Compute the algorithm: The following Python code will return the Page Rank computation without modifying the graph

val pr_df = spark.read.format("org.neo4j.spark.DataSource")
  .option("gds", "gds.pageRank.stream")
  .option("gds.graphName", "myGraph")
  .option("gds.configuration.concurrency", "2")
  .load()

pr_df.show(false)

# We save the dataframe in the `pr_df` variable as we'll reuse it later
pr_df = (
  spark.read.format("org.neo4j.spark.DataSource")
  .option("gds", "gds.pageRank.stream")
  .option("gds.graphName", "myGraph")
  .option("gds.configuration.concurrency", "2")
  .load()
)

pr_df.show(truncate=False)

which will show a result like this:

+------+------------------+
|nodeId|score             |
+------+------------------+
|0     |3.215681999884452 |
|1     |1.0542700552146722|
|2     |1.0542700552146722|
|3     |1.0542700552146722|
|4     |0.3278578964488539|
|5     |0.3278578964488539|
|6     |0.3278578964488539|
|7     |0.3278578964488539|
+------+------------------+

As you can see, we have now only the two columns nodeId and score, let’s see how you can enrich your nodes with the score.

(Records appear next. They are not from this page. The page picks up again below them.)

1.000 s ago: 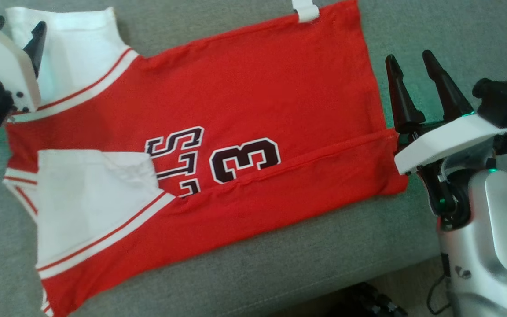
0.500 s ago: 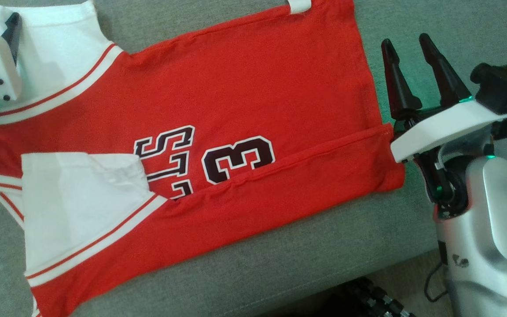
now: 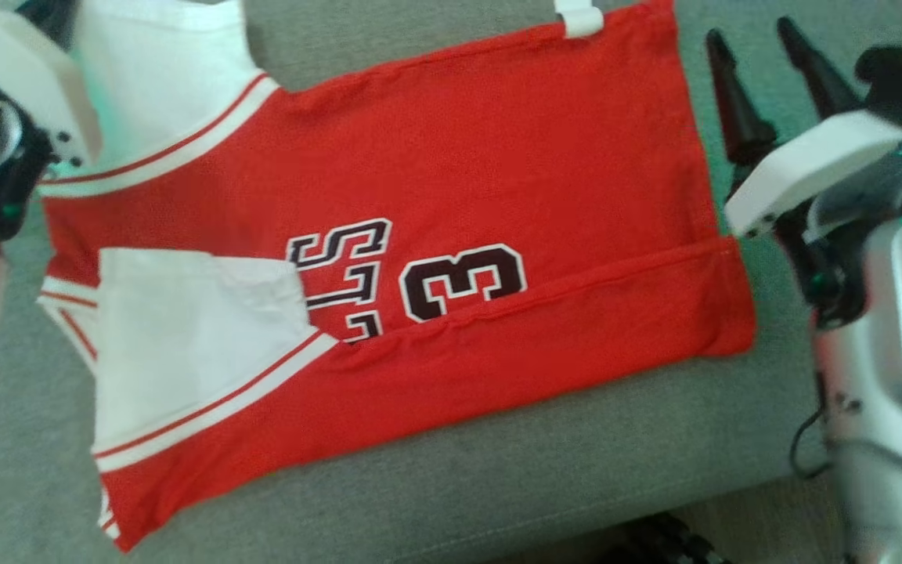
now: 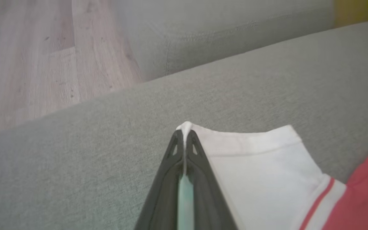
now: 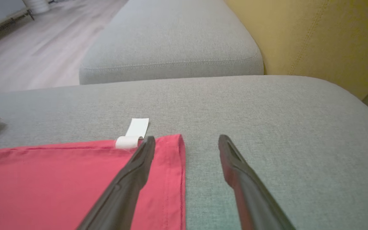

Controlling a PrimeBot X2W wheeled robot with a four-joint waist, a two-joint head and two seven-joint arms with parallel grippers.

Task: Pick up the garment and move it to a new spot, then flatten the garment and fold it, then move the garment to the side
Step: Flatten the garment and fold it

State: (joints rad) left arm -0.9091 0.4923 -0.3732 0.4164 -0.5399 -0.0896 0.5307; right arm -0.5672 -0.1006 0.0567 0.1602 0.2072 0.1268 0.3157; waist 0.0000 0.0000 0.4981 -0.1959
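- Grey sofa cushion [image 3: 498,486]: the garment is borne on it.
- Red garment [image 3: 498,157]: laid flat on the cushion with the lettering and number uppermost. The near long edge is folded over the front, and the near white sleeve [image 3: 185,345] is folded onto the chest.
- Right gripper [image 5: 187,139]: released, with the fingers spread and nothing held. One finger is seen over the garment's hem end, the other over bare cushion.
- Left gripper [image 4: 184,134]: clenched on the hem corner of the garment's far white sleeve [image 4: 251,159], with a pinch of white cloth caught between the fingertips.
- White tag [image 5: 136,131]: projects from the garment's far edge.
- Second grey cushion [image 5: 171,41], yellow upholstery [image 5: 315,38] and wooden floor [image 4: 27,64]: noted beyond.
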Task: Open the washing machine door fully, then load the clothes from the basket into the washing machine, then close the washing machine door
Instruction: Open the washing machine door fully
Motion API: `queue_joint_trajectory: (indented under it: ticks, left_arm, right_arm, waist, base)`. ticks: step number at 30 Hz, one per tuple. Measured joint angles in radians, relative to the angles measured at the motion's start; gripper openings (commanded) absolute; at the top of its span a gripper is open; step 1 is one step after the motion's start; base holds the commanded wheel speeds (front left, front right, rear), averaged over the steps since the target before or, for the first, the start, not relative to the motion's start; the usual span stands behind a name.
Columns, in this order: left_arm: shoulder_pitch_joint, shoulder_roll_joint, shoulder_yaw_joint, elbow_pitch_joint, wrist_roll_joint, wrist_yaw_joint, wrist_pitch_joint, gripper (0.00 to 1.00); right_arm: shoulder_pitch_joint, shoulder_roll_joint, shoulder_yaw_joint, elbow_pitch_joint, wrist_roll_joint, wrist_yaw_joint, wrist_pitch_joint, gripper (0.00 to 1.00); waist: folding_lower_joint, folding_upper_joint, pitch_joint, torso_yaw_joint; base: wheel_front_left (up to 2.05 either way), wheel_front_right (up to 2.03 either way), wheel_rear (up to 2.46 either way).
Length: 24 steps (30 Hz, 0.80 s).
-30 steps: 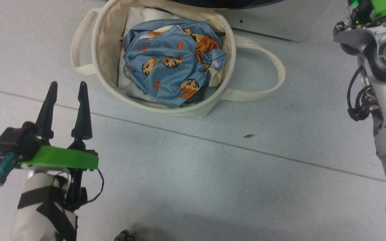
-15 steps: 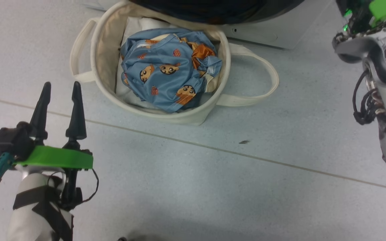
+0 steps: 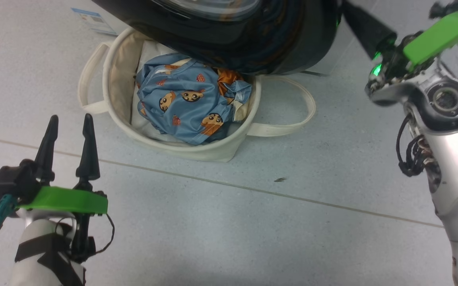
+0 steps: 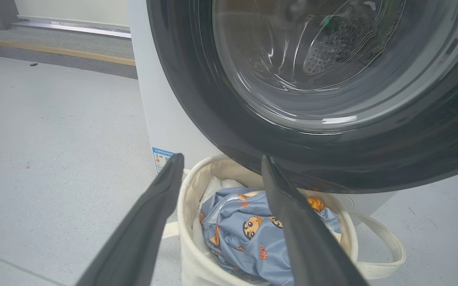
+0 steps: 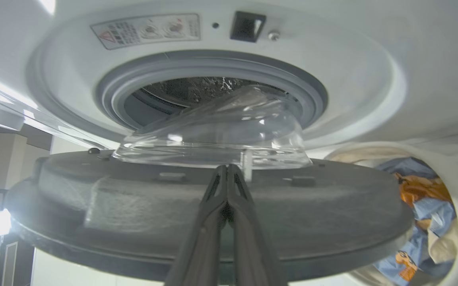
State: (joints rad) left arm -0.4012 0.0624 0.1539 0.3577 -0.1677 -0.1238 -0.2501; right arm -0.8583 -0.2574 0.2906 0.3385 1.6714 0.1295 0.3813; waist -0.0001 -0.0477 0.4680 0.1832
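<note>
Pale grey floor (image 3: 213,238), thin seam line (image 3: 253,190) across it, small dark speck (image 3: 280,180), plain white padded cloth (image 3: 153,49)

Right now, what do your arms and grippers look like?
The left gripper and right gripper each have two long dark tapered fingers and a green plate. The left forearm wears white cloth with black straps; the right arm is silver metal with black cables.

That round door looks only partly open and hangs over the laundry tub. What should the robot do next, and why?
Probably swing the washing machine door wider with the right gripper, whose shut jaws point at the door's inner face. The door overhangs the basket, covering part of the clothes, so it likely must clear before loading.
</note>
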Motion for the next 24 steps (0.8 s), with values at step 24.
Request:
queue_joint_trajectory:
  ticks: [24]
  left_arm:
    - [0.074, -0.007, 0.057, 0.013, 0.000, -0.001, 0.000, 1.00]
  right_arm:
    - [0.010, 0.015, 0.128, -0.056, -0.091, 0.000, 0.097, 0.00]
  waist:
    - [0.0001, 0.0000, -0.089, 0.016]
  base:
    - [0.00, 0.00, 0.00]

Enrich nodes with the score: the following Python code will enrich the nodes with the score

    # we'll assume that `spark` variable is already present
    # we create the `nodes_df`
    nodes_df = spark.read.format("org.neo4j.spark.DataSource") \
      .option("url", "neo4j://localhost:7687") \
      .option("labels", "Page") \
      .load()

    # we join `nodes_df` with `pr_df` created in the step before
    new_df = nodes_df.join(pr_df, nodes_df.col("<id>").equalTo(pr_df.col("nodeId")))
    new_df.show(truncate=False)

which will show a result like this:

+----+--------+-------+------+------------------+
|<id>|<labels>|   name|nodeId|             score|
+----+--------+-------+------+------------------+
|   0|  [Page]|   Home|     0| 3.215681999884452|
|   1|  [Page]|  About|     1|1.0542700552146722|
|   2|  [Page]|Product|     2|1.0542700552146722|
|   3|  [Page]|  Links|     3|1.0542700552146722|
|   4|  [Page]| Site A|     4|0.3278578964488539|
|   5|  [Page]| Site B|     5|0.3278578964488539|
|   6|  [Page]| Site C|     6|0.3278578964488539|
|   7|  [Page]| Site D|     7|0.3278578964488539|
+----+--------+-------+------+------------------+

Now you can persist this dataset to whatever Neo4j instance you want.

Options

As you may understand from the examples above, you can pass all the required options with the gds. prefix with the dot notation support for nested maps.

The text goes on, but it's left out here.